We tasted the wines in the company of Sue’s parents Mike and Gert with Brancott winemaker Patrick Materman as our virtual guide via a web link. The low alcohol Flight Song, made from early-harvest grapes, was not a favorite, but the popular Brancott Estate bottling was well received with its classic Marlborough flavors and aromas. A good reference point for the wines that followed.

The Stoneleigh Latitude Sauvignon Blanc is made from vines planted in Marlborough’s “Golden Mile,” where river rocks carpet the vineyard floor capturing the sun’s heat. Stoneleigh focuses exclusively on wines made from this one vineyard area. This wine, my favorite of the flight, displayed unexpected minerality on first taste and rich fruit when re-tasted an hour later and then the next day.

The Letter Series wine came exclusively from vines in the original Brancott vineyard (and not a regional blend) while the Chosen Rows (my second favorite) was sourced from a selection of the best rows of vines from Brancott. It was noticeably more serious and elegant — and more expensive. It’s s shame that it is made is such limited quantities because it might change some minds about Marlborough Sauvignon Blanc. I hope I have an opportunity to taste it again.

Strengthening Brand Marlborough

Together these wines demonstrated, just in case anyone had doubts, that Marlborough’s particular terroirs show themselves in the wines and that Pernod Ricard and the Brancott team are committed to making these wines and telling terroirist stories to go with them.

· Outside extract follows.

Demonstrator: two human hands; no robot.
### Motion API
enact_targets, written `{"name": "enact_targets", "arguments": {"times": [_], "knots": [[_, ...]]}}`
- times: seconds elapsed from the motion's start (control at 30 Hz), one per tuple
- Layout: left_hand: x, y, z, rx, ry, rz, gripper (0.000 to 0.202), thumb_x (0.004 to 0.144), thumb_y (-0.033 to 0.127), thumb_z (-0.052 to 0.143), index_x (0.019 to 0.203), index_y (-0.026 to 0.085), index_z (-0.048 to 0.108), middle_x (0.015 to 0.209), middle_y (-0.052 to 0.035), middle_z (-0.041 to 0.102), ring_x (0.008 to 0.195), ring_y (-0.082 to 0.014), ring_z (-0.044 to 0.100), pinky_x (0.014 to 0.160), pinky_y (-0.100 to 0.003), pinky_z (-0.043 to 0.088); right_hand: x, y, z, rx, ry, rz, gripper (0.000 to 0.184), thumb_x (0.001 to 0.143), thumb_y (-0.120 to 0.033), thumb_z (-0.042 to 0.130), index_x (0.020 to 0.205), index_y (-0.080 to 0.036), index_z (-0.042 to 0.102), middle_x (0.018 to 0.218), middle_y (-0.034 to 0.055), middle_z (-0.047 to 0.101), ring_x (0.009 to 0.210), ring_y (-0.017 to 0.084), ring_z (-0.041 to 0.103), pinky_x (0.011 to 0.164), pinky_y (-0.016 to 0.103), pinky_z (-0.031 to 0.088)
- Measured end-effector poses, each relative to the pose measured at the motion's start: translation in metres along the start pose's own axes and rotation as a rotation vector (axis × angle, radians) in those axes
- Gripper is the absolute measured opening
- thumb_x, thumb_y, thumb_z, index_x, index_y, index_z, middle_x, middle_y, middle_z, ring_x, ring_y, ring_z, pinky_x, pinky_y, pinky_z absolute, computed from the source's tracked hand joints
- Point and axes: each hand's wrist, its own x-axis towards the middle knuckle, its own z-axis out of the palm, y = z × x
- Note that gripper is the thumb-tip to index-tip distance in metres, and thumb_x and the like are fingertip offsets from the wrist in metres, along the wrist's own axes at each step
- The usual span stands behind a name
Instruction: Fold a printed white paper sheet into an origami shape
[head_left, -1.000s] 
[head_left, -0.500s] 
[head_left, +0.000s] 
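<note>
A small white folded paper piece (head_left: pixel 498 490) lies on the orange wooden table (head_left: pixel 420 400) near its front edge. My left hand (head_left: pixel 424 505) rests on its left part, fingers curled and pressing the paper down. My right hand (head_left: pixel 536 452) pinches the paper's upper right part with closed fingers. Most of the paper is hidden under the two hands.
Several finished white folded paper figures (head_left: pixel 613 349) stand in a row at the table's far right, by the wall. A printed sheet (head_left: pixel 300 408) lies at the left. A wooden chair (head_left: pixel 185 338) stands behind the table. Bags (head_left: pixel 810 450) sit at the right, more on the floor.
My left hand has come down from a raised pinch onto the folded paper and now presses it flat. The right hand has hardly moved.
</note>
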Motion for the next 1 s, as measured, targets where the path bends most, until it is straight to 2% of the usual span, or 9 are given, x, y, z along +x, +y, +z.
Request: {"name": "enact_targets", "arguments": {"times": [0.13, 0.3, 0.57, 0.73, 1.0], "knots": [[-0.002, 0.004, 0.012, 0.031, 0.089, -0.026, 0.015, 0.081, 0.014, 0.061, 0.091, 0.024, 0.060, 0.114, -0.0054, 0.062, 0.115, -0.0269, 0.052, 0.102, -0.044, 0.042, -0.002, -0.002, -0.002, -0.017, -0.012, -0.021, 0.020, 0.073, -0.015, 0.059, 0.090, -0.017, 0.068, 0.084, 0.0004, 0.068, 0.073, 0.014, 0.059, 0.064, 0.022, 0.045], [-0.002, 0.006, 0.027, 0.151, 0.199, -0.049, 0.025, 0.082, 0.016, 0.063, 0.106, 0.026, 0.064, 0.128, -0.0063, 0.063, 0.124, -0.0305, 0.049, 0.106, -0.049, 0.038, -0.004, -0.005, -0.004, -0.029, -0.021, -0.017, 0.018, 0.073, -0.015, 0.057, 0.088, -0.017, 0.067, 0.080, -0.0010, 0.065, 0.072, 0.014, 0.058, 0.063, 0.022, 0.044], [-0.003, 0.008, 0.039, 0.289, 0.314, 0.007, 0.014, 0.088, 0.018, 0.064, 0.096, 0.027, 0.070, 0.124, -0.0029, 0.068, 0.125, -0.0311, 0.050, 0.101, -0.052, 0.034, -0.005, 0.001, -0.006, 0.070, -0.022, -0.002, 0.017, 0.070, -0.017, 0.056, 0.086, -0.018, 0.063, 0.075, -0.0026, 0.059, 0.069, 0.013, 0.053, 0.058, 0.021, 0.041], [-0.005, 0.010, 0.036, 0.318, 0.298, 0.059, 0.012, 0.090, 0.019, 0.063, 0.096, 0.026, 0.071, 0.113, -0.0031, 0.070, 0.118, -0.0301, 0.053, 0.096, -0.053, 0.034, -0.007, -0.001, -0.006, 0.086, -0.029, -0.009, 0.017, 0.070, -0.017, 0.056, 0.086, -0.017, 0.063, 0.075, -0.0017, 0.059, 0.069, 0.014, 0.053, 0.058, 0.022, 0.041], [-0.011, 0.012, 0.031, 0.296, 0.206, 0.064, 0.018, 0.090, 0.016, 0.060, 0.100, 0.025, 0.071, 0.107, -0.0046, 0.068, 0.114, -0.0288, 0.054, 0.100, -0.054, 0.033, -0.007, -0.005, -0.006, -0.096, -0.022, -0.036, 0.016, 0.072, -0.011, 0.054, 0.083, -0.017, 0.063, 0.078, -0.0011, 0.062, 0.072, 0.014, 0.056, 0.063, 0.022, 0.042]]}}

Focusing on the vineyard level with a particular brand isn’t the only way to tell the story, but it’s one way to do it until a more formal system of geographic indicators is in place. And even when sub-regional designations are improved, the vineyard-level story will be powerful and relevant.  The time is ripe for a terroirist take on New Zealand wines and producers are ready to rock and roll.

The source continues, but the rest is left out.